P r o j e c t s

La La Land

9th May to 2nd July 2005

Project Arts Centre, 9 East Essex Street, Temple Bar, Dublin 2, Ireland

La La Land was an exhibition without a theme: a show about being out of it, beyond the exhibition as a unifying structure. The works had their own internal logic and were selected not for their similarities but for their differences, so that each takes on a particular role within the spectrum of the whole. While they were situated in the gallery and carefully designed for the different planes of the space, they exited the white cube by consciously referring to an elsewhere.

Liam Gillick’s Discussion Island Preparation Zone. The cleaning of the gallery floor with gold and silver glitter prepares the exhibition in expectation of the viewer.

Ronan McCrea’s temporary street architecture Appropriate Measures II was placed into the white cube and became the replacement wall for Jaime Gili’s selection of artists fly-posters. Lothar Götz’s bright geometric wall paintings mimicked the ambitious scale of public murals; and the array of pinheads stuck into David Blamey’s mounted Celestial Notice Boards read like the sky at night.

Meanwhile up above, the ceiling was turned into an area of free form pattern and decoration by Kathrin Böhm’s pasted up posters. From her on-going project ‘millions and millions’, Böhm selected posters from her archive of prints to produce a slight intervention in the gallery that is both pictorial collage and spatial transformation.

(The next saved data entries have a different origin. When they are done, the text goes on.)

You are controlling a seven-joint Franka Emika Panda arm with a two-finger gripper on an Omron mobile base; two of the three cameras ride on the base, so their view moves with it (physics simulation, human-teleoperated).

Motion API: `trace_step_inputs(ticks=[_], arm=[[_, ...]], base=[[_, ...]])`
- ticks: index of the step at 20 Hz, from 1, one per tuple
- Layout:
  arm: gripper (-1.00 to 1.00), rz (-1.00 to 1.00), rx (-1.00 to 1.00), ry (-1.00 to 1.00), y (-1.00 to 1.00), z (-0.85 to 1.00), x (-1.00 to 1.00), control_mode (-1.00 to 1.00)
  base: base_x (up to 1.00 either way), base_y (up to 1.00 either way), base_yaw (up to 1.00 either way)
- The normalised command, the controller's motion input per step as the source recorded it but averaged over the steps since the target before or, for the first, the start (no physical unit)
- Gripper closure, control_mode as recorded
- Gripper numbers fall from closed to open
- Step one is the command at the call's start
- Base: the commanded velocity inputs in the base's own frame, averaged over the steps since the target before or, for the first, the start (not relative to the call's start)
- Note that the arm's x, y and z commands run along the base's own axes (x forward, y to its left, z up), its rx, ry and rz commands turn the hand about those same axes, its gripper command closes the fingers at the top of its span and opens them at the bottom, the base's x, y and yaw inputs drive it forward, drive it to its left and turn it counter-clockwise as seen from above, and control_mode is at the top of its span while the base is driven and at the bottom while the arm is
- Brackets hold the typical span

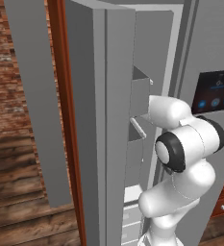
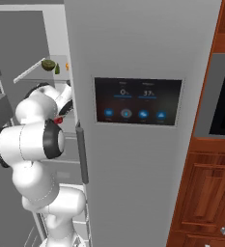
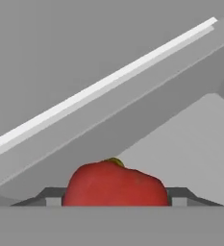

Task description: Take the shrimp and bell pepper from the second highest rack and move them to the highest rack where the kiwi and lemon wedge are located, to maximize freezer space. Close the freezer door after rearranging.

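Brick wall [image 1: 12, 72] and plank floor [image 1: 22, 206] lie off to one side of a tall grey two-door fridge, whose freezer [image 2: 56, 58] stands with its door swung wide. Reaching into that narrow white compartment, the gripper [image 3: 113, 204] has its two dark fingertips [image 3: 51, 197] set apart, one on each side of a red bell pepper [image 3: 114, 185] that fills the gap between them; whether the pads actually press on it I cannot tell, though the pepper sits squarely between the spread tips, its small green stem on top. In the right base view a bit of the same red shows just beside the arm's wrist. Beyond the pepper in the hand view, a pale strip with a grey edge runs slantwise across, with grey wall behind it. Above the gripper, the highest rack [image 2: 32, 73] carries a brown-green kiwi [image 2: 48, 64], a small dark green piece just beside it, and a tiny orange shrimp [image 2: 67, 67] further along, near the other door's edge. Nearer the base, the white arm [image 2: 32, 140] bends up into the opening. To its side hangs the freezer door [image 1: 92, 120], open, with grey bins on its inner face. On the opposite side is the closed door with a black touch panel [image 2: 137, 101] and a short grey handle [image 2: 81, 152], then brown wood cabinets [image 2: 205, 193].
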Motion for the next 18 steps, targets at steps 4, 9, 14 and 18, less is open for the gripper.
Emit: trace_step_inputs(ticks=[4,9,14,18], arm=[[1.0,0.17,0.0,-0.07,-0.12,-0.91,-0.79,-1.0],[1.0,0.09,0.04,-0.07,-0.04,-1.0,-0.88,-1.0],[1.0,0.02,0.05,-0.12,0.0,-0.78,-0.86,-1.0],[1.0,0.03,0.0,-0.06,-0.03,-0.07,-0.77,-1.0]], base=[[0.0,0.0,0.0],[0.0,0.0,0.0],[0.0,0.0,0.0],[0.0,0.0,0.0]])
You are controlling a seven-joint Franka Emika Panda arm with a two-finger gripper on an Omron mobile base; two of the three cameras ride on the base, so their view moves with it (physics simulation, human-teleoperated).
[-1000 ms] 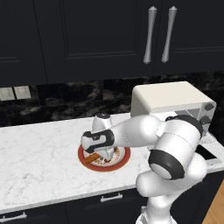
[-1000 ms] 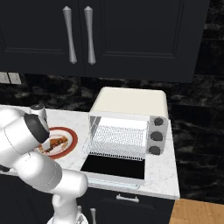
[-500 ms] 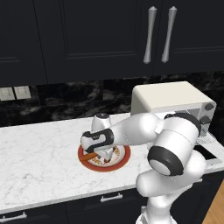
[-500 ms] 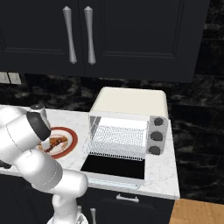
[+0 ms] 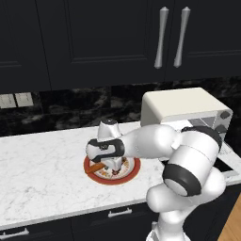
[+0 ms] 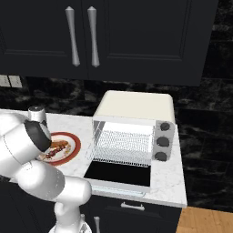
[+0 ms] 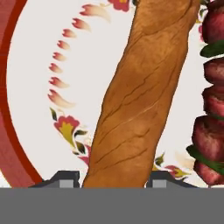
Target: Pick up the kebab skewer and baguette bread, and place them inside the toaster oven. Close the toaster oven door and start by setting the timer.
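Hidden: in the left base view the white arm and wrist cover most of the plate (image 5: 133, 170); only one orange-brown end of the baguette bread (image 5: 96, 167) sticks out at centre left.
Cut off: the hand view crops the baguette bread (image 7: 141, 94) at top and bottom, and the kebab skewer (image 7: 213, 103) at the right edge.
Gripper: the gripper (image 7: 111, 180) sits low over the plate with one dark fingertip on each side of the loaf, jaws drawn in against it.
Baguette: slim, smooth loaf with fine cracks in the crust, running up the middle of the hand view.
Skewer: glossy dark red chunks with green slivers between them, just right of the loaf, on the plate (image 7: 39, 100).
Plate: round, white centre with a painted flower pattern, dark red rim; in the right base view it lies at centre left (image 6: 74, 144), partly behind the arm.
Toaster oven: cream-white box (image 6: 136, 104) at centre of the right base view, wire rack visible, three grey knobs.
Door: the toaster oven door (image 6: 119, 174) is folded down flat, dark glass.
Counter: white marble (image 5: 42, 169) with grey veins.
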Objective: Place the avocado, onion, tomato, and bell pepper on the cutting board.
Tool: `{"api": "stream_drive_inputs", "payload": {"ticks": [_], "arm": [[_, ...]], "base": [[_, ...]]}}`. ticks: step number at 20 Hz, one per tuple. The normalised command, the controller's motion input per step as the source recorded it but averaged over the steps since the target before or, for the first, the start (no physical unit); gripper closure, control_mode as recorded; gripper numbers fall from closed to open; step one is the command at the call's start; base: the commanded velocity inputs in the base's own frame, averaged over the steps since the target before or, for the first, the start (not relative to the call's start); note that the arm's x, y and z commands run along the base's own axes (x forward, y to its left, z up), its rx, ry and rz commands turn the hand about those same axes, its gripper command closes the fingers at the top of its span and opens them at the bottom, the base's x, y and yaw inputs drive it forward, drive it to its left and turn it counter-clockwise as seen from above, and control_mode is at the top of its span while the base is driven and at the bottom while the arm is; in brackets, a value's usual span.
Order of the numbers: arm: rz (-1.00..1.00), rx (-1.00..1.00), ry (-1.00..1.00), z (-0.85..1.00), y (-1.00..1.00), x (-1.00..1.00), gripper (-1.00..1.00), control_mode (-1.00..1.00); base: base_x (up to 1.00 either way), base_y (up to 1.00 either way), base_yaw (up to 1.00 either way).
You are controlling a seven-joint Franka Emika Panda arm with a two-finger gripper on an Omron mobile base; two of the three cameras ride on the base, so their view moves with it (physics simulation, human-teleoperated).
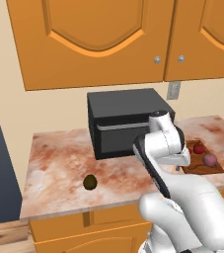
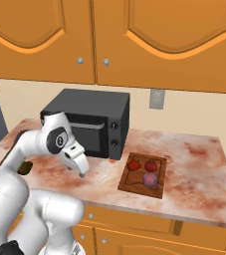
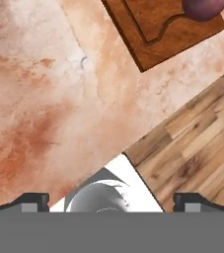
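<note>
- Nearest: gripper [image 2: 81,168] hanging over the counter [image 2: 194,164] near its front edge, jaws spread wide, nothing between them; fingertips [image 3: 34,201] far apart at the bottom of the hand view, with marbled top and wooden floor [image 3: 197,148] below.
- Just beyond, on the left part of the counter: avocado [image 1: 90,182] lying alone near the front edge, well apart from the other produce; not yet on the board.
- To the right: cutting board [image 1: 216,169] flat on the counter beside the microwave [image 1: 123,123], carrying the onion [image 1: 209,159] at its near end.
- Further along the board: tomato [image 2: 151,165] and bell pepper [image 2: 133,165] side by side; judged already placed, so avocado likely the last item.
- Risk: egg shape prone to rolling if nudged by one finger before the close, and close enough to the edge to drop to the floor.
- Risk: a grip off-centre on the tapered end likely to squeeze it out sideways.
- Risk: board crowded, so a careless set-down could knock the onion off the near end.
- Risk: wide swing across the counter could clip the microwave front.
</note>
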Motion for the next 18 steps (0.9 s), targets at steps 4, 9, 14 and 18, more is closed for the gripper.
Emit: {"api": "stream_drive_inputs", "payload": {"ticks": [4, 9, 14, 18], "arm": [[0.50, 0.00, -0.01, 0.00, 0.69, 0.00, -1.00, -1.00], [0.43, 0.01, -0.01, 0.00, 0.66, -0.02, -1.00, -1.00], [0.20, 0.01, 0.00, 0.02, 0.77, -0.18, -1.00, -1.00], [0.04, 0.00, 0.00, 0.09, 0.99, 0.00, -1.00, -1.00]], "base": [[0.00, 0.00, 0.00], [0.00, 0.00, 0.00], [0.00, 0.00, 0.00], [0.00, 0.00, 0.00]]}}
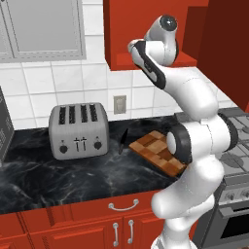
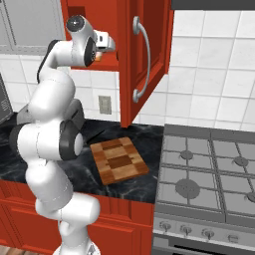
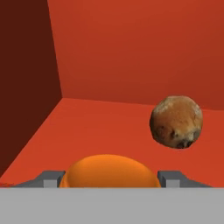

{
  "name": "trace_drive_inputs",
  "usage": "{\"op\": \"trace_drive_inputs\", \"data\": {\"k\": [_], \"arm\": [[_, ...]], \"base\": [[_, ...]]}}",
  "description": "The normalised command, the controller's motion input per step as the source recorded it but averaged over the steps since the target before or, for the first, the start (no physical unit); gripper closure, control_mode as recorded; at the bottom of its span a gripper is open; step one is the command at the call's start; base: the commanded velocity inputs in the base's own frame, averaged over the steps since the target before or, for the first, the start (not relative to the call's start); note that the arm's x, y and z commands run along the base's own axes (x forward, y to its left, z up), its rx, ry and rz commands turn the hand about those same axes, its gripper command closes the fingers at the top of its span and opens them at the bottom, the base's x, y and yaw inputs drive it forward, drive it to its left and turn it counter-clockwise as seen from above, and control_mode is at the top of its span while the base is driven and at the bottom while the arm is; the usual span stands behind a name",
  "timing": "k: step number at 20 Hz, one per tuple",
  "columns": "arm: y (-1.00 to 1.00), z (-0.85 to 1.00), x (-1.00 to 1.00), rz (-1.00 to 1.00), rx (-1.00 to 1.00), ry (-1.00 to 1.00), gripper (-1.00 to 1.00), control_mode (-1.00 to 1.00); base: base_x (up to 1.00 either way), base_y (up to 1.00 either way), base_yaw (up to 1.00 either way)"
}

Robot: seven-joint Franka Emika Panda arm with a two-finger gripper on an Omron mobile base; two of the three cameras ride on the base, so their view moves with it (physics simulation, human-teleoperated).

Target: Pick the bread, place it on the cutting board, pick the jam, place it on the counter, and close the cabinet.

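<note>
Orange jam (image 3: 108, 171) sits low centre in the hand view, between the gripper (image 3: 109, 178) fingers, which flank it closely; contact cannot be told. The bread (image 3: 176, 122) rests right of centre on the cabinet (image 3: 131, 52) floor.

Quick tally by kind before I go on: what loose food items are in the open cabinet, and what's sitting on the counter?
Bread: 1, on the cabinet shelf
Jam: 1, between the gripper fingertips
Toaster: 1, on the counter
Cutting board: 1, on the counter, nothing on it
Total: 4
</note>
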Motion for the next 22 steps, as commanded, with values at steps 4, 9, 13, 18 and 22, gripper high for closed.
{"op": "trace_drive_inputs", "data": {"k": [4, 9, 13, 18, 22], "arm": [[0.0, 0.0, -0.44, 0.0, 0.0, 0.0, 1.0, -1.0], [0.0, -0.01, -0.44, 0.0, 0.0, -0.01, 1.0, -1.0], [0.0, -0.09, -0.42, 0.0, 0.0, -0.03, 1.0, -1.0], [0.0, -0.17, -0.41, 0.0, 0.0, -0.02, 1.0, -1.0], [0.0, -0.2, -0.44, 0.0, 0.0, 0.0, 1.0, -1.0]], "base": [[0.0, 0.0, 0.0], [0.0, 0.0, 0.0], [0.0, 0.0, 0.0], [0.0, 0.0, 0.0], [0.0, 0.0, 0.0]]}}
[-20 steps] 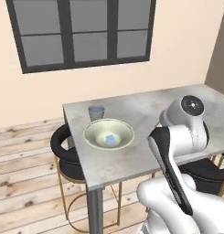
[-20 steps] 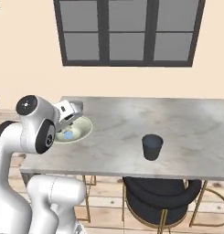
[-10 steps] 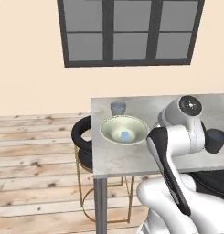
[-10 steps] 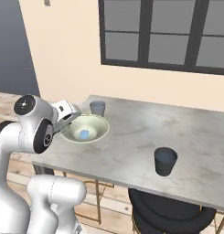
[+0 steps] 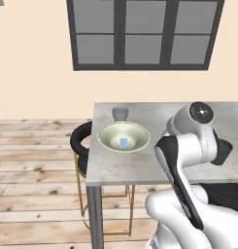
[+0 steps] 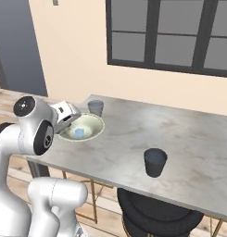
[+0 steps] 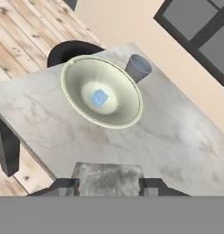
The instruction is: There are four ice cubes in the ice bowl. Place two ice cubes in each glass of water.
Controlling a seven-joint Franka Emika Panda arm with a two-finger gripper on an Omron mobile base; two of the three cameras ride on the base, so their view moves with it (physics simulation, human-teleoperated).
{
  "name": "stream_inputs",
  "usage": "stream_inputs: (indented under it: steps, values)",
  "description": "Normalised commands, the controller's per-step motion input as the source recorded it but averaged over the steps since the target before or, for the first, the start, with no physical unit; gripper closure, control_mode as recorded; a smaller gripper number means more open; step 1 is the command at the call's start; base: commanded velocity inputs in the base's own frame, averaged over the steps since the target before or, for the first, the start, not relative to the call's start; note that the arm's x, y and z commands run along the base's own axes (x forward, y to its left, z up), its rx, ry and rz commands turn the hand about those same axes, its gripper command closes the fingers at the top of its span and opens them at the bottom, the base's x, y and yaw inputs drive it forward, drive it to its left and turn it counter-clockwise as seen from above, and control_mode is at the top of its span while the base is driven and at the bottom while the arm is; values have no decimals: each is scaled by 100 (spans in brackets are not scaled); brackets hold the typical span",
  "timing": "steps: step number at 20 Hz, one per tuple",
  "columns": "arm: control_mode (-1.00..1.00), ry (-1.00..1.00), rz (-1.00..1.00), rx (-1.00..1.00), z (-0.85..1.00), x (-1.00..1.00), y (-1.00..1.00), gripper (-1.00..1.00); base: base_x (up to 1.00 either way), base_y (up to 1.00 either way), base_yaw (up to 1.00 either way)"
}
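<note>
Grey-veined marble is forming the rectangular tabletop (image 5: pixel 115 168), the largest thing here, and it is carrying everything the task needs. The wide, shallow, cream-green ice bowl (image 5: pixel 106 136) is sitting near the tabletop's left corner, beside a black round stool (image 5: pixel 80 146). Just behind the bowl, 1 small grey-blue translucent glass of water (image 5: pixel 120 114) is standing upright; the second glass of water (image 6: pixel 154 162) is standing well apart, toward the front edge on the right.

The claw (image 7: pixel 109 183) is hovering above the tabletop on the near side of the bowl, looking down and forward at it. Its 2 dark fingertips (image 7: pixel 66 185) are standing apart with nothing between them, so it is open and holding nothing.

A pale blue translucent ice cube (image 7: pixel 99 97) is lying at the bottom of the bowl; only 1 cube can be made out, and whether others are beside it is too small to tell. The cube is lying ahead of and below the claw, so the coming reach is likely going forward and down into the bowl's centre.

No writing or label is readable anywhere.
</note>
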Motion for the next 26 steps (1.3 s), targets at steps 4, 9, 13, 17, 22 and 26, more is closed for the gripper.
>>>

Other works in the exhibition exit the space via the detailed cataloguing of an elsewhere that forms the subject of an archive. The curatorial duo, B&B organised a workshop in archiving, which took place on June 17th in Project. Valley Vibes, conceived by Jeanne van Heeswijk in collaboration with Amy Plant, was an urban research project containing a mobile sound system, which was used by individuals and organisations in the Lea Valley area of London. Hundreds of hours of audio material generated by the users was collected over a period of four years.

Anthony Gross’s animated film Crowd Roar Ascending is a virtualised dystopic narrative, produced using 3D game software and digital props purchased from on-line communities.

Adapted from the press release.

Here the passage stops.